Wednesday, May 21, 2014

Şûra

Osmanlı Devleti’nin diğer dünya devletlerinden çok farklı bir tarafı vardır. Osmanlı padişahları Yavuz Sultan Selim’den itibaren halife olmuşlardır. Yani iki yönleri vardır: Osmanlı’nın hâkim olduğu topraklarda sultan olmakla beraber, onların dışındaki âlem-i İslâm topraklarının ve insanlarının da halifesidirler. Bu sebeple 30 milyonun sultanı olan bir padişah aynı zamanda 300 milyonun da halifesidir.

Padişahların saltanat yönünü sadaret, yani sadrazamlık temsil eder; halifelik yönünü de şeyhülislâmlık temsil eder. 30 milyonu temsil eden sadrazamlık, üç mühim şûrâya ayrıldığı halde yeterli olmamaktadır. 300 milyonu temsil eden şeyhülislâmlık için, hiç şûrâya dayanmayan, tek başına bir Şeyhülislamlığın yeterli olması mümkün müdür? Hem meseleler çoğalmış, yepyeni problemler ortaya çıkmıştır. Bütün bu yeni durumlar karşısında Müslümanların ve Müslümanlığın bir şey söylemesi gerekmektedir. Sosyalizm, işçi konuları, bankacılık, emeklilik ve sigorta gibi bütün dünyanın kabullendiği bazı hususlarda, Osmanlı Devletin’in de bunları kabul etmesi için büyük devletlerden baskılar da bulunmaktaydı. Bu durumda tek başına bir Şeyhülislam ne kadar dayanabilir ve nasıl bir çözüm üretebilir? Mutlaka İslam dünyasından seçme ulemanın da içlerinde bulunacağı problemleri çözecek şûrâların kurulması gerekmektedir.

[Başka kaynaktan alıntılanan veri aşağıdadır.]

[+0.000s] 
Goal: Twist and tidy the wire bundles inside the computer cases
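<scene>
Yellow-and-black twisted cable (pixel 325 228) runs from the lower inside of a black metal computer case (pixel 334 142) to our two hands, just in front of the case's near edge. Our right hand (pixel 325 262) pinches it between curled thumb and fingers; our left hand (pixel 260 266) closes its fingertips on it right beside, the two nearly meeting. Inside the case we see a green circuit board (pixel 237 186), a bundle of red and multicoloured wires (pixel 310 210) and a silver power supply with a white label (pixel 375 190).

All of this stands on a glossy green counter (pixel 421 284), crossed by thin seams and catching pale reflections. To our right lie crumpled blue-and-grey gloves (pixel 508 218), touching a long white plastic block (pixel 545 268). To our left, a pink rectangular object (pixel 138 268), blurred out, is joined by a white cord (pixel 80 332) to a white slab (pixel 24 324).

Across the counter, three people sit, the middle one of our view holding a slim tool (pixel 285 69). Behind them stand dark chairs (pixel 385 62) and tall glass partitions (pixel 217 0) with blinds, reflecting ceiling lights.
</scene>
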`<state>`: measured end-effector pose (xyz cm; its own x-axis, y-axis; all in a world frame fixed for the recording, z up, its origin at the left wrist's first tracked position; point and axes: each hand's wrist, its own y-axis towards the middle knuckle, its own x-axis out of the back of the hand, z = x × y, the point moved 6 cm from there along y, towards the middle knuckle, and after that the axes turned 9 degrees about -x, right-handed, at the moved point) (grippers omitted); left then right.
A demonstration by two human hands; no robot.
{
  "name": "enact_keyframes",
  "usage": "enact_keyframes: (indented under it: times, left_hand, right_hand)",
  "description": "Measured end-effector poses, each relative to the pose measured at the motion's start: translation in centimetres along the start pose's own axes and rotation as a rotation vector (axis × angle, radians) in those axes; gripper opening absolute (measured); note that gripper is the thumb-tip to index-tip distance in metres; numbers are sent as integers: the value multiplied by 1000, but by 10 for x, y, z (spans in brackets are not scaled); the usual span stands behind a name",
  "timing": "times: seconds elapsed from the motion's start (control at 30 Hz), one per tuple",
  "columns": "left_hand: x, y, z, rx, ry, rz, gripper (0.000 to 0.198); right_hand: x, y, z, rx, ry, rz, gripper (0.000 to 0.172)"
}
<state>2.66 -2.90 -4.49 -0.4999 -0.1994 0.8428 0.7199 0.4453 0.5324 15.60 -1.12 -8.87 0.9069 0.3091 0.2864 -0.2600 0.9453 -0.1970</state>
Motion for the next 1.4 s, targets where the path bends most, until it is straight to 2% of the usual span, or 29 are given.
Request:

Üstad’ın bu teklifi aslında çok önemlidir. Ama maalesef gerçekleştirilememiştir.

Hatta 1789 Büyük Fransız İhtilâli’nden sonra bütün dünyaya yayılan hürriyet, adalet ve müsâvat gibi kavramlar her yerde tesirini hissettirmiştir. Arkasından sosyal haklar ve sosyalizm düşüncesi dünyayı sarmaya başlamıştır. Rusya’da ve Çin’de komünizme varıp dayanan bu ideolojilere karşı, tâ baştan İslam dünyası bir görüş ortaya koyamamıştır. Halbuki mazlum ve mağdur kalabalıkları hedefleyen bir ideolojiye dönüşen bu anlayışa karşı, bir şey denmesi gerekiyordu. Zira daha sonra Orta Doğu, Afrika, Filipinler ve oralarda bulunan Müslüman toplumlar, inançları ve sosyal hakları konusunda ikilem yaşadılar.

Sadece bunlar değil, anne karnındaki beyin gibi hassas organları özürlü ceninlerin durumları ne olacak? Ve benzeri sorular, yani eski dönemlerde içtihad veya fetva konusu olmamış durumlar hakkında artık şahıslardan çok encümen-i dânişlerin karar vermesi gerekmektedir.

İşte, tâ 1920 senesinde, bütün bunlar için tedbir alınmasını söyleyen Bediüzzaman Hazretleri çözüm olarak tekliflerini göstermiştir.